Shedding Light on the Alps

Pity Hollywood. The credit crunch has killed -- or at least maimed -- one of the favored tropes of spy movies and action thrillers: the secretive Swiss bank. Celluloid terrorists and criminals (and probably a few real ones, too) used them to stash their ill-gotten gains, and uber-assassin Jason Bourne found secrets to his true identity (and a gun and wads of cash) in an Alpine vault.

By and large, the Swiss bank as Hollywood knew it no longer exists. U.S. officials have long wanted to make a dent in the European nation's famed banking secrecy laws; they saw it as a refuge for tax evaders and terrorist financiers. In June, they secured a guilty plea from Bradley Birkenfeld, a former banker for Zurich-based UBS who admitted to helping a wealthy California businessman hide assets from the IRS. The always-helpful Birkenfeld even smuggled diamonds in a tube of toothpaste on a flight into the U.S. for his client. Then, in February, UBS agreed to hand over to U.S. authorities the names of 300 clients -- it was the first breach of Swiss secrecy laws since 1934, according to Bloomberg. In March, Switzerland and other offshore banking havens (including Luxembourg and Austria) caved more formally, with government officials agreeing to share tax information with the U.S. and other countries.

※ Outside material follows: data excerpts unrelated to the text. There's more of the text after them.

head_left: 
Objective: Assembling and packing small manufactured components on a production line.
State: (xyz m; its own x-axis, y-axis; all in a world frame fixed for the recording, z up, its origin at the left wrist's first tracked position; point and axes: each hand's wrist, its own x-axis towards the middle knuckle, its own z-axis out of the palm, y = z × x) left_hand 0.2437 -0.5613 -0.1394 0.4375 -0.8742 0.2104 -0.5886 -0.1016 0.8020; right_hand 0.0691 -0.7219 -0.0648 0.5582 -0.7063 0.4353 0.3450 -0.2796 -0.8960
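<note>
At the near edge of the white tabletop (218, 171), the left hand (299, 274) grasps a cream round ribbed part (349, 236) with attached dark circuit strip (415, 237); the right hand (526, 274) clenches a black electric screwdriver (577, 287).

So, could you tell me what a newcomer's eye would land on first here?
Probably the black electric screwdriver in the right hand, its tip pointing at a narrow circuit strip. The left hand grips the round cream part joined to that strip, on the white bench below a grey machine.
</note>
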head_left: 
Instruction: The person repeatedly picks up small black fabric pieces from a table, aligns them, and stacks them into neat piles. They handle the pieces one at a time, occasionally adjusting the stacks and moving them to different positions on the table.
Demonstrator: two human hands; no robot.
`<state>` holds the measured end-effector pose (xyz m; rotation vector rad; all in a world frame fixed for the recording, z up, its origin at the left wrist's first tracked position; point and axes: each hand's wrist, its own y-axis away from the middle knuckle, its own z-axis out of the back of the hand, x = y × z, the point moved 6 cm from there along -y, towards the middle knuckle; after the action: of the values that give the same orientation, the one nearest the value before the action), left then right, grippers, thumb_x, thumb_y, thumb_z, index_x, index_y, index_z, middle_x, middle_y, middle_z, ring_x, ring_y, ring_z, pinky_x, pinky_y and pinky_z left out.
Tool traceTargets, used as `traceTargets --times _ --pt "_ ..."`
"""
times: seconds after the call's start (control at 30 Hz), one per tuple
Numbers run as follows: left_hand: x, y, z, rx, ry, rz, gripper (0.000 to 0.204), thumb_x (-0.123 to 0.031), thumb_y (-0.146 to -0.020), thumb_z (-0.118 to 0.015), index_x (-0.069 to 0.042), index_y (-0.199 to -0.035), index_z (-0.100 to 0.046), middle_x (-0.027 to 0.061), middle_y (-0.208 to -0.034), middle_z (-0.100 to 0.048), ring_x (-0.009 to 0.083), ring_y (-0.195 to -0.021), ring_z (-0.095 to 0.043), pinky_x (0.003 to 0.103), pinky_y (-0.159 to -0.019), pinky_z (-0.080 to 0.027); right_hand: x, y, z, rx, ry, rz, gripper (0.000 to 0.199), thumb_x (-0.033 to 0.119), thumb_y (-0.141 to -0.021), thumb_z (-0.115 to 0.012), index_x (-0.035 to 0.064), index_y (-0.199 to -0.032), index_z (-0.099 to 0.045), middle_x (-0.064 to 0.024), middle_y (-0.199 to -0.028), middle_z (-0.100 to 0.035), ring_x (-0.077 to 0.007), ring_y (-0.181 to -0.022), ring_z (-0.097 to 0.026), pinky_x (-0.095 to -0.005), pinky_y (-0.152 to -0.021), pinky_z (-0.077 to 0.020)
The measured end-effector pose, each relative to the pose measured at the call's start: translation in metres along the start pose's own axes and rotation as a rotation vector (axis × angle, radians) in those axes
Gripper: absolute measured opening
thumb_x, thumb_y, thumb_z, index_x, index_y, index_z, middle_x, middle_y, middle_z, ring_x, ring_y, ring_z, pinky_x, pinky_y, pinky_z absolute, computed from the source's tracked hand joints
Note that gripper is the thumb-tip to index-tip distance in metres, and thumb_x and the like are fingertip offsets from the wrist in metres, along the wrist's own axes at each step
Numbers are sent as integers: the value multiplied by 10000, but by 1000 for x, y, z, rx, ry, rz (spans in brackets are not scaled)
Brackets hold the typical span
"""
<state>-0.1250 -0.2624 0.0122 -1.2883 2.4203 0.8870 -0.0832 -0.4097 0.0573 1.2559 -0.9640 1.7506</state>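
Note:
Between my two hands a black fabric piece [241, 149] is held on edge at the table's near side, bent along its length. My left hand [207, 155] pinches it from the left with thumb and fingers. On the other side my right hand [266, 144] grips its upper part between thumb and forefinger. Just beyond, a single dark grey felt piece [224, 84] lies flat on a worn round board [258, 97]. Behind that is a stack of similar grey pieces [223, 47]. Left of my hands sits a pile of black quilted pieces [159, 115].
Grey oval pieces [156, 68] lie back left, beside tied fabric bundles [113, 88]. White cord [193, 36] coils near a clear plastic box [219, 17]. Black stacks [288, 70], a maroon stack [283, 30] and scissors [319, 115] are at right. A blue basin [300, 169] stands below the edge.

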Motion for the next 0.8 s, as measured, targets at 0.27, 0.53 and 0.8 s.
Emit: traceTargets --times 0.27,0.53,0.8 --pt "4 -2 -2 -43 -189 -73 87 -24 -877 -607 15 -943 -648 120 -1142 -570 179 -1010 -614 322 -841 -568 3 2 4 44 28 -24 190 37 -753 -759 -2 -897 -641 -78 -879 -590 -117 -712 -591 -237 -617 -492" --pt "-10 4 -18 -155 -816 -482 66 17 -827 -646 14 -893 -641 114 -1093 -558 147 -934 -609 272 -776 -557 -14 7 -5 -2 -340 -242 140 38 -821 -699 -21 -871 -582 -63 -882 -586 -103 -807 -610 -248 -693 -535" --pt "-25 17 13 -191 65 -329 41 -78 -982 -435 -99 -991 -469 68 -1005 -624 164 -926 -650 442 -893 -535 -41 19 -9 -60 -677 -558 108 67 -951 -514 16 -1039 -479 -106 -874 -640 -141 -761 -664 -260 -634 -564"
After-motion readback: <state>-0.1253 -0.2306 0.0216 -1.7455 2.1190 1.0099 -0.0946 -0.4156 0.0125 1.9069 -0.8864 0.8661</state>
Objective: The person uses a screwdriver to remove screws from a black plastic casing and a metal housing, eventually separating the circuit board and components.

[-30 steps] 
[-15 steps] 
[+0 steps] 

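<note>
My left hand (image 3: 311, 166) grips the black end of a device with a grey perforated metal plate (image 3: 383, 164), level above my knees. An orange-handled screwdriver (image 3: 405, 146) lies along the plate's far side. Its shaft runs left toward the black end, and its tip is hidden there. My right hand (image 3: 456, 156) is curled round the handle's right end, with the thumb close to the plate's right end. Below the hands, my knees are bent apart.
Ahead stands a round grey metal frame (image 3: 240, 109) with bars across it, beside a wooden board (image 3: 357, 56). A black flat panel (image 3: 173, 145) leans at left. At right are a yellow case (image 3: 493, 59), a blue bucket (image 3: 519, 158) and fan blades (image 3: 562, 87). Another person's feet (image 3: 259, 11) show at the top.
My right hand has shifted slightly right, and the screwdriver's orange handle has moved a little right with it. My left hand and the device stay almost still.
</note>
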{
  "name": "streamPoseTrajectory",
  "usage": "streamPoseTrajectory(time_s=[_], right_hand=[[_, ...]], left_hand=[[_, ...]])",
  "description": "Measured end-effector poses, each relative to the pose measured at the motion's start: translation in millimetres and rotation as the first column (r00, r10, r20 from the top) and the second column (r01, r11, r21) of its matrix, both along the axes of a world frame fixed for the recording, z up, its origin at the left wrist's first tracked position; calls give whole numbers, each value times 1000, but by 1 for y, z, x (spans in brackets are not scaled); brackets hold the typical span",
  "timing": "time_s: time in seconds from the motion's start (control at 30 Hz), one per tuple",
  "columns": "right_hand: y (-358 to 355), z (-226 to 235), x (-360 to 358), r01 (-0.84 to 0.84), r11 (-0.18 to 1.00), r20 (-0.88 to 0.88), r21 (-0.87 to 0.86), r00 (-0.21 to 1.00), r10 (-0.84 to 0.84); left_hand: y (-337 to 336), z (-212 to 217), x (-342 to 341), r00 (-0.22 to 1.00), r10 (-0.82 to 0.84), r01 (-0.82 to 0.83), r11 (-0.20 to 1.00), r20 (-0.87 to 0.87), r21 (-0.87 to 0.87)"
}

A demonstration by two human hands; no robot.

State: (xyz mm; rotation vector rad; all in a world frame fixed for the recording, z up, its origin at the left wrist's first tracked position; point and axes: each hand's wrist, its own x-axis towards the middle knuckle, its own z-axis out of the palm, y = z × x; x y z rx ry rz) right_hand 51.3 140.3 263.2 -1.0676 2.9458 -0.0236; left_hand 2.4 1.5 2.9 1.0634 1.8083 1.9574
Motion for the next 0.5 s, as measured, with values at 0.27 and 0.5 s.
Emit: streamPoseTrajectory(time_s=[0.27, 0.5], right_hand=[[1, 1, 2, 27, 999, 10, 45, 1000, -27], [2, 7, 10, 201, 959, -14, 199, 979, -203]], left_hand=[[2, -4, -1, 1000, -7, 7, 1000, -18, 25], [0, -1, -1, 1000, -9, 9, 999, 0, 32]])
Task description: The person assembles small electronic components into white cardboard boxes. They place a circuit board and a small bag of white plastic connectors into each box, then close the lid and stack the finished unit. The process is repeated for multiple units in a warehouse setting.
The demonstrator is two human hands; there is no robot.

The whole saga has made big news in Europe, but barely been noticed in the U.S., which is too bad -- and not just because of its impact on Hollywood. In some ways it's a mini-parable of the financial crisis: Switzerland's private banks grew rich thanks to lax government interference and dodgy, sometimes illegal activities. Now governments around the world are calling for greater transparency and more oversight (sound familiar?), in part to shore up their crumbling tax bases, which have been hard-hit by the recession. And the bankers themselves have been prosecuted (see: Birkenfeld) and vilified -- last week the Financial Times reported that many are afraid to travel internationally, for fear of being apprehended.

I don't see too many negatives here; few will cry over the loss of a tax haven for the moneyed elite. And Hollywood may have lost a favored plot device, but never fear -- it can always make a movie about the end of offshore banking. A well-dressed executive huddled over a bathroom sink, stuffing diamonds into a tube of Colgate -- that'd make a great visual.